• **PROBLEM DETAILS**
List, from the lines below, each one with "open" in it.

--- SUPPLIED MATERIAL ---

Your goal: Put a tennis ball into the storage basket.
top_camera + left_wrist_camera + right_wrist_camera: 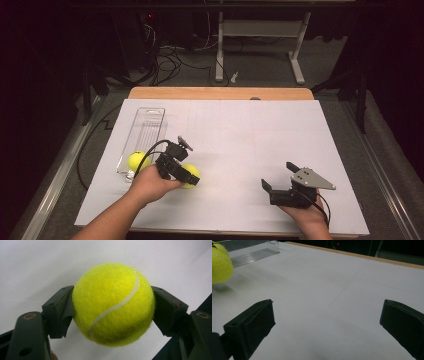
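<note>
Clamped between the two black jaws of the left gripper (112, 308) is a yellow tennis ball (113, 305), each jaw pressing against one side of it, its white seam curving across the front. From the high view, that gripper (186, 175) sits at the near left of the white-covered worktop (250, 130), the person's left hand (150, 184) wrapped around its body and a black cable looping off behind it. Just beside it, to its left, lies a clear plastic tray (145, 132), long and narrow, with a second yellow ball (135, 160) resting in its near end.

Well apart, at the near right, the right hand (307, 214) holds the right gripper (279, 176), its jaws spread wide with nothing between them, only bare white worktop. A grey three-cornered plate (312, 178) tops it. Beyond the worktop's wooden far edge (220, 93) stand table legs (219, 47) and tangled cables (170, 60) on the floor.
</note>
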Tool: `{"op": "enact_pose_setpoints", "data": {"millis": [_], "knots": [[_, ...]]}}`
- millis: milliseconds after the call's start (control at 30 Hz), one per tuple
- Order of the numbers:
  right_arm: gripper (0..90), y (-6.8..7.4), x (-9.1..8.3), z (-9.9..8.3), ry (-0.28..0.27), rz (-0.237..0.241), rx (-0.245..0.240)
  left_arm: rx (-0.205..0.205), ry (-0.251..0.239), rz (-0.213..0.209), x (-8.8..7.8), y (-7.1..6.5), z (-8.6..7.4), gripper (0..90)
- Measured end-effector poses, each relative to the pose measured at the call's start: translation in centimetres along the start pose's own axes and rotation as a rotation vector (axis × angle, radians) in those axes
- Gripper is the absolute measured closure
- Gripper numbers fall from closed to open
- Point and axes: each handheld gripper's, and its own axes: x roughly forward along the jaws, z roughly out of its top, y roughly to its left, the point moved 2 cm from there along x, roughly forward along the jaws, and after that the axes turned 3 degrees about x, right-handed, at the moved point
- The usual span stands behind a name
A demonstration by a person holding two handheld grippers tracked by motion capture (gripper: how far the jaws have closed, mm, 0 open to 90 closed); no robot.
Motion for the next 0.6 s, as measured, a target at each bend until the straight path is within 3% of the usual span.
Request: {"op": "enact_pose_setpoints", "data": {"millis": [233,600], "knots": [[0.3,-1.6,-1.1,-0.6,-0.031,-0.044,0.042,-0.001,0.001,0.000,0.0,0.1,-0.2,26.3],[0.3,-2.2,-1.7,-1.1,-0.047,-0.069,0.052,-0.010,0.017,-0.007,0.0,0.5,-0.4,26.3]]}}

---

• **COMPLETED TASK**
- Gripper numbers fall from closed to open
A demonstration by a person holding two handheld grippers tracked by motion capture (gripper: how far the jaws have closed, mm, 0 open to 90 closed); no robot.

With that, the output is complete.